Yao Metsoko

Photo by Yves Pedron

Yao METSOKO

L’artiste se nourrit des symboles de la culture traditionnelle de son enfance, à l’image de l’arbre qui enfonce ses racines d’autant plus profondément qu’il veut étendre ses branches. Plus il revient à la source et plus il en découvre les ressources, les ramifications. Cette culture d’origine ne cesse de muter, de se greffer sur d’autres cultures de rencontre, de s’hybrider, de sortir du cadre étroit de son identité pour se re-identifier, c’est un flux dynamique en perpétuelle refonte.

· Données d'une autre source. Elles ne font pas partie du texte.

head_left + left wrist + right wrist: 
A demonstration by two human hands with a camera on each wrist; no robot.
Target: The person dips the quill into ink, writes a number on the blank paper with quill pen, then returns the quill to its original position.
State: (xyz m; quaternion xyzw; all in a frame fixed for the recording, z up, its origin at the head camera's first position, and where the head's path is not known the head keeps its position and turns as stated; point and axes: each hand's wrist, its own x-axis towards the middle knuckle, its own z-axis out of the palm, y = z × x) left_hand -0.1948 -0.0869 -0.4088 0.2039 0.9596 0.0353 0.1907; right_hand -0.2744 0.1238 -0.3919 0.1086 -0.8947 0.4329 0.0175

Sans esprit de revanche ou de revendication, il ré-emprunte à l’art occidental ce que celui-ci a emprunté à l’Afrique, s’inscrivant sereinement dans la circulation des codes culturels. L’artiste habite sa culture comme un sol et un ensemble de possibles ouverts et inventifs dont il exploite la fécondité. Il en donne une version artistique comme un ensemble de ressources entre lesquelles on peut circuler et s’interroger. (Hce Galerie).

Cet artiste qui exprime la mémoire des peuples africains, conjugue deux notions apparemment antagonistes, la tradition et la modernité, s’inscrivant dans la lignée des artistes africains contemporains sensibles au sens sous-jacent de la forme, aux engagements sociaux et politiques, et pour lesquels le symbole et le spirituel sont inscrits dans la vie et la pratique artistique. Il n’est donc pas surprenant que Yao METSOKO soit guidé par la quête d’unité entre le visible, l’invisible et l’intériorité qui demeurent des composantes essentielles de sa recherche.

Ses sources d’inspiration et ses thèmes reflètent bien son approche protéiforme : la femme, les mystères de la vie, les mythes ancestraux, la nature humaine…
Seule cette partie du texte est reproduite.